Kathleen Lévesque Kathleen Lévesque
La Presse

Les lignes téléphoniques, le site internet ainsi que les centres de donneurs d’Héma-Québec ont rapidement été pris d’assaut. « On a un beau problème. On a même ajouté de la bande passante pour suffire à la demande sur l’internet. On se doutait bien que l’annonce de M. Legault aurait un impact », explique Laurent-Paul Ménard, porte-parole d’Héma-Québec.

Des mesures supplémentaires de désinfection des fauteuils de prélèvement ont été déployées. Et malgré l’affluence, Héma-Québec assure que le nombre de donneurs présents est contrôlé pour se conformer à l’interdiction de tenir des rassemblements intérieurs de plus de 250 personnes. « Héma-Québec exerce une vigie constante de la situation avec les instances de santé publique du Québec et du Canada et adaptera son approche en fonction de l’évolution de la situation », soutient-on par voie de communiqué.
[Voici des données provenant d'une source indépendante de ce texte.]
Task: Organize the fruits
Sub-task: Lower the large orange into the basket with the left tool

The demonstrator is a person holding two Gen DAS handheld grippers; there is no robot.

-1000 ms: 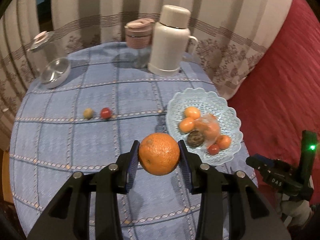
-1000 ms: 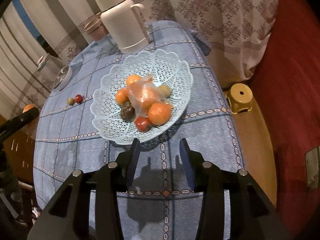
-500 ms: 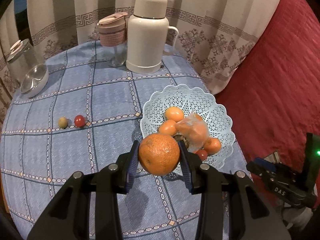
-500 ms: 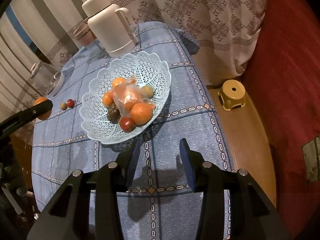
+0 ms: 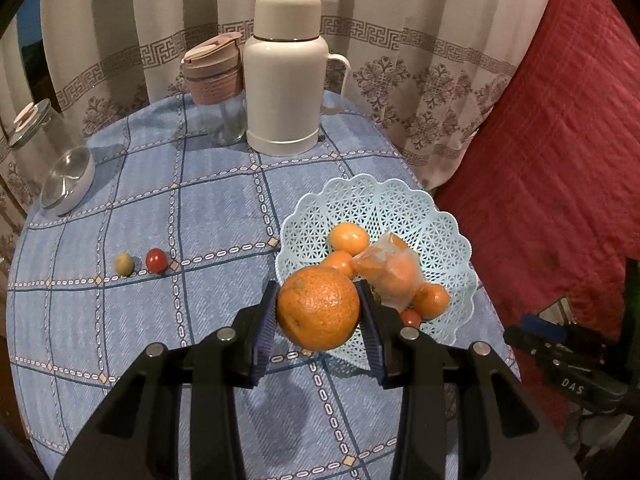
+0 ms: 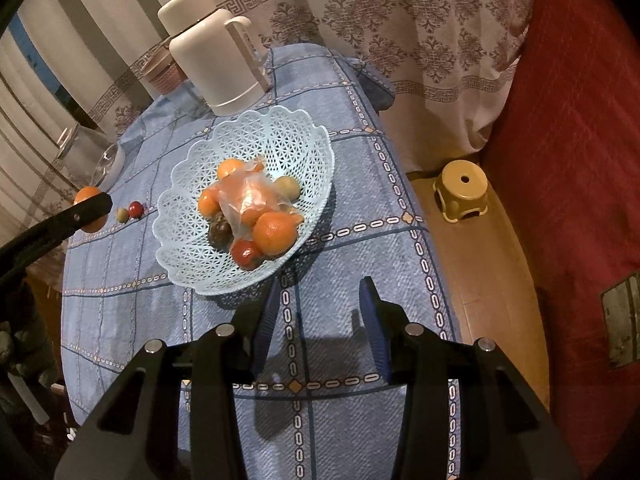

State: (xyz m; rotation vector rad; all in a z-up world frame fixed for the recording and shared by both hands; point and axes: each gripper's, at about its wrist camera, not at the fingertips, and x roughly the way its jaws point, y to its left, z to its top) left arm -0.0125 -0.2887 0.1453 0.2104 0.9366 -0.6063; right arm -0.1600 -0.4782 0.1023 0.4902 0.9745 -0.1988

Selon Laurent-Paul Ménard, le véritable enjeu d’Héma-Québec en est de constance : « Nous avons besoin de 1000 dons par jour puisque certains produits sanguins ne sont valables que pendant sept jours ».

Après l’annonce de mesures importantes pour freiner la propagation du virus vendredi dernier, notamment la fermeture de toutes les écoles, cégeps et universités ainsi que l’invitation à un isolement volontaire pour les voyageurs, une baisse d’affluence de 25 % a été notée dans les centres de donneurs. L’appel à la solidarité du premier ministre a inversé la vapeur, constate M.  Ménard. « Il faut maintenant s’assurer qu’il y ait des dons à tous les jours », conclut-il.